The Force Touch display is only available on the ZTE Axon Mini Premium, which can be had from £229.99, making it the most affordable handset such technology right now.

Read next: ZTE Axon Mini Review: In Depth

Huawei Mate S – Press Touch

Chinese smartphone maker Huawei actually beat Apple to the punch, just days before the iPhone 6s was formally unveiled, announcing that it would launch a special variant of its late 2015 flagship the Mate S, complete with a pressure-sensitive display.

Huawei Mate S Press Touch exploded view

The technology employed by the handset was dubbed Press Touch come retail and bares a number of similarities to its Android brethren the Axon Mini, but on the whole the experience feels tighter, more responsive and more precise.

Similarly to the Mini, you can customise the level of pressure sensitivity the phone reacts to and you have the ability to open up secondary features from apps simply by hard pressing on their icons. You can preview photos from the gallery view, but unlike the Axon, you can also zoom in on specific areas of an image with an impressive level of control.

Huawei Mate S Press Touch screenshots

Huawei also got creative with the technology, including a Fun Scale app that lets you work out the approximate weight of certain objects (best used when showing the technology off to your friends) and you can even swap out the convention on-screen navigation button for invisible replacements that responds to force. The Mate S also boasts a quick-launch feature where you can assign quick-launching apps to the top left and right corners of the display, again activated by a hard press. 

Huawei’s Press Touch-laden Mate S smartphone is a finely-crafted blend of milled aluminium with pillowed 2.5D glass, it’s a stunning device outright and packs other standout features like a front-facing LED flash and 32GB of inbuilt storage with expandability. Yours for £569.

Read next: Huawei Mate S Review: In Depth

Apple iPhone 6s – 3D Touch

The 6s is an unquestionably elegant smartphone, with tons of power, a beautiful display and a well thought out user experience. The team behind 3D Touch had to find meaningful ways to implement the pressure-sensitive screen technology amidst the natural look and feel of iOS and overall they did a fantastic job.
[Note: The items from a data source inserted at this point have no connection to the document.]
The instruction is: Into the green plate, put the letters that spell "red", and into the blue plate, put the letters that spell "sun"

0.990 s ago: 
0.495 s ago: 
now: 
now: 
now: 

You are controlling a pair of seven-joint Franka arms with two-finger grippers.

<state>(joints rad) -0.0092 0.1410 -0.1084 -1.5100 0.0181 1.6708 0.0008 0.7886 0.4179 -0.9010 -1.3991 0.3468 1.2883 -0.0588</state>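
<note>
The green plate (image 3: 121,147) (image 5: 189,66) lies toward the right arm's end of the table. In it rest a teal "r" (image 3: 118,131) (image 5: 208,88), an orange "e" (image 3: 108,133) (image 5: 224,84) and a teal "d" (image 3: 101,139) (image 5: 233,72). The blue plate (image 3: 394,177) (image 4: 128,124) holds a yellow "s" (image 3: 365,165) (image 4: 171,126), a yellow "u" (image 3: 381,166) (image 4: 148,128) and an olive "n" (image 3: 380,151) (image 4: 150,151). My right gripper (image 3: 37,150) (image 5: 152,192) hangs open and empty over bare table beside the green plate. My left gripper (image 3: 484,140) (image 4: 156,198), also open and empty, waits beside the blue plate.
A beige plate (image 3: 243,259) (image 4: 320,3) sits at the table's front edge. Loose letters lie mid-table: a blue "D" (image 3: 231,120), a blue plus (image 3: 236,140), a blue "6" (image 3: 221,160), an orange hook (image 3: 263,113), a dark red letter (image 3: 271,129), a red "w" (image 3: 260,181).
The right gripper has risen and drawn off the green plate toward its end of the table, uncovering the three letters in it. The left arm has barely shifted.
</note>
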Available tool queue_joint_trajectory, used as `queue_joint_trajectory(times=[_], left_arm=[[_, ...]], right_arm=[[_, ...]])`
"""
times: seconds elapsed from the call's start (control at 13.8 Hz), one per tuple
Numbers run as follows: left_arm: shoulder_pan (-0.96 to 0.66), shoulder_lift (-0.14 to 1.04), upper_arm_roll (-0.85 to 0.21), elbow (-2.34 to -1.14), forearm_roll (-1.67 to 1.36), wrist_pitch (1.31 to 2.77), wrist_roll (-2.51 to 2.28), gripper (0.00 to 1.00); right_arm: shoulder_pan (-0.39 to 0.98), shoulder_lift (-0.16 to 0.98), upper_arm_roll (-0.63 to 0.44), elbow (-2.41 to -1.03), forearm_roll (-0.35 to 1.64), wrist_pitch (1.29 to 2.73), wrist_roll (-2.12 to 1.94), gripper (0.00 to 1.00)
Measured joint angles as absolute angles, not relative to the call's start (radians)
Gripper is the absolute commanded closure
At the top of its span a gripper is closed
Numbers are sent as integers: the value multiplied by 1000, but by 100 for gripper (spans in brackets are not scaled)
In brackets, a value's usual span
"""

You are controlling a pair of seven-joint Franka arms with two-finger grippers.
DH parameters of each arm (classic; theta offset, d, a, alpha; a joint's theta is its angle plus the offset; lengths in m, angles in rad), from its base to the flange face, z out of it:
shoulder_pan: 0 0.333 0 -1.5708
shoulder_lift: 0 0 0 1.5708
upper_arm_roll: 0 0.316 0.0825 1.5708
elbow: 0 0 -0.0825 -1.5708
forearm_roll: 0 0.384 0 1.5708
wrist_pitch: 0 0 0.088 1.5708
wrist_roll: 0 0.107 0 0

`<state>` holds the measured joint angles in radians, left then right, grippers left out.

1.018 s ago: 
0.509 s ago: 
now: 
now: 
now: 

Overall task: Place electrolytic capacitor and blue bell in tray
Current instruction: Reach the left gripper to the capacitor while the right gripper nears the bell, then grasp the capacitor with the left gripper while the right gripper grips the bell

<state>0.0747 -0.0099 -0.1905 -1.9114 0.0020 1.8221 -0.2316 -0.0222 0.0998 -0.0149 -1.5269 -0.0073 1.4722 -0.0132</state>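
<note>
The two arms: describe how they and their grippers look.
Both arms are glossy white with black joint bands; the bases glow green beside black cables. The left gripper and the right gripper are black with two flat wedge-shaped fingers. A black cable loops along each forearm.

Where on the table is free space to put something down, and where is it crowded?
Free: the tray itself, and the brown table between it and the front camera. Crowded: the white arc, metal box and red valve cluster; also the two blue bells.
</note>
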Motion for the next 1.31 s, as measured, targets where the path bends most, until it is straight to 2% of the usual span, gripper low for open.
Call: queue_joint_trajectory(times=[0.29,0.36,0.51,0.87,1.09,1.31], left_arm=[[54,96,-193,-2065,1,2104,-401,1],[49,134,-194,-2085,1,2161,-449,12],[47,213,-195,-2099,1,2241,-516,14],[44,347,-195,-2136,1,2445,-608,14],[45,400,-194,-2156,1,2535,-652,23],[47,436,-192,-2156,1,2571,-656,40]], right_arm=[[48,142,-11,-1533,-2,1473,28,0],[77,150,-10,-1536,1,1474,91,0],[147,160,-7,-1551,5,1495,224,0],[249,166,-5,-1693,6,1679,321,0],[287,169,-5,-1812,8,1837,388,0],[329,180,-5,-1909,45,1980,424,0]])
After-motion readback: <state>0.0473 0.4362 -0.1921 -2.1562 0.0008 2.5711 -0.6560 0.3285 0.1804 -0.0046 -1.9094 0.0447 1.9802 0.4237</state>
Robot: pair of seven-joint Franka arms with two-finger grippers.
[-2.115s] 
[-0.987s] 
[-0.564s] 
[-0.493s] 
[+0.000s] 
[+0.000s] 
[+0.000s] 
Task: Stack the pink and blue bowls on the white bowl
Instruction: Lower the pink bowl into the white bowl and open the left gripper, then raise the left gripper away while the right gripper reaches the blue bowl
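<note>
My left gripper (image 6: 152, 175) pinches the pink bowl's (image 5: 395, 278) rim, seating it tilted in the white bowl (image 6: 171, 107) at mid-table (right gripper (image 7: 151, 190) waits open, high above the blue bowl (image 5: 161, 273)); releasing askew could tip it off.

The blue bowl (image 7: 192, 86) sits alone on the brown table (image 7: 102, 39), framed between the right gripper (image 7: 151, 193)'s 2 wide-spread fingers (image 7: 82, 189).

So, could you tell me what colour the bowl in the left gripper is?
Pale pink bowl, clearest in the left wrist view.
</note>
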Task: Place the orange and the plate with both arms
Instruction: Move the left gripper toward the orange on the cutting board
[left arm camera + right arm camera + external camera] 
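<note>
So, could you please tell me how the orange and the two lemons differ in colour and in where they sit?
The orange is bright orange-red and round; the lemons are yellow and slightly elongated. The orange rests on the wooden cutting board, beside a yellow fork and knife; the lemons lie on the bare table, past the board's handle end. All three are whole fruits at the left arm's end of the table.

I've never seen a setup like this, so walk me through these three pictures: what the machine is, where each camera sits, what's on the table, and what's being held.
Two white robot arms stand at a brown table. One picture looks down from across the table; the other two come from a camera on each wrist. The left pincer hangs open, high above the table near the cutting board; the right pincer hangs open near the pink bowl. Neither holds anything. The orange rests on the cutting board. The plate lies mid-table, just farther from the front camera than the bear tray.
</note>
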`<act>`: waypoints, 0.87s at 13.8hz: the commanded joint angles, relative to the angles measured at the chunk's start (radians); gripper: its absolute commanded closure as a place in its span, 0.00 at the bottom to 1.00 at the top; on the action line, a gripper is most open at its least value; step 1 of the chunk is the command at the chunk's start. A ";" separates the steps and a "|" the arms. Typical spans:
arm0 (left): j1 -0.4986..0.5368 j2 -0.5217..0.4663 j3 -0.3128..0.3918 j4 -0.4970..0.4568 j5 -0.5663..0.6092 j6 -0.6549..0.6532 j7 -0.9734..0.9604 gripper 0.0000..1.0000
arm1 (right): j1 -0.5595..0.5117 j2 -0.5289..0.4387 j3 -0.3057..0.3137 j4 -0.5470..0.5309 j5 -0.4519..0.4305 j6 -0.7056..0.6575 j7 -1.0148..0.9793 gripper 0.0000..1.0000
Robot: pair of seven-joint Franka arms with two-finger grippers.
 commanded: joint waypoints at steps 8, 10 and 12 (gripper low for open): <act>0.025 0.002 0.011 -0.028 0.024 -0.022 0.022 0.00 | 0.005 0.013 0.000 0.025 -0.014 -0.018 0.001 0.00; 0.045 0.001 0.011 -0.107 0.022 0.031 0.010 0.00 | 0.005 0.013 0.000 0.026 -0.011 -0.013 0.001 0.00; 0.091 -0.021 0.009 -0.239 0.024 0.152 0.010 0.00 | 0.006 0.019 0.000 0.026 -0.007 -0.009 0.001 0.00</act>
Apple dubbed the most talked about example of 3D Touch ‘peek and pop’ and it’s an OS-wide experience. Whether it’s a web URL in the browser, a photo thumbnail in the gallery or a map link in an iMessage, you can push firmly to see a floating preview of the selected content, which will close if you remove pressure or ‘pop’ out into a full screen view if you push even harder. It’s particularly useful for checking the content of emails and messages more rapidly.

If you’ve taken any Live Photos (another feature that debuted with the iPhone 6s) then using 3D will animate said images, whether that be from the Photos app or your lock screen – we’re not really sure about this one, partly because Live Photos are such a seldom used feature and partly because a long-press would have been just as effective.

iPhone 3D Touch screenshots

The last obvious use of 3D Touch is one both of the other handsets also leverage. Firmly pressing on app icons brings up quick-access to different features, like the selfie camera from the camera app or favourite contacts from the phone app. The biggest difference and the key differentiator between Apple’s take and its rivals is that third-party developers have also started to introduce this functionality into their own apps.

Offering an API to developers in this way is the key to giving 3D Touch the edge in this race. Both ZTE and Huawei have proven that Apple could have done a lot more in-house stuff with the technology, but this strategy means Apple doesn’t have it, it simply gives the tools to its vibrant and loyal developers and by proxy it makes their star smartphone better over time.

Read next: Apple iPhone 6s Review: In Depth

Both the iPhone 6s and 6s Plus boast a 3D Touch-capable display, with the 16GB 6s starting at £539 and the 16GB 6s Plus from £619. Despite what appears to be the biggest scope for the technology however, you get more bang for your buck with regards to storage from both the flagship Huawei Mate S or the mid-range ZTE Axon Mini, the choice is yours.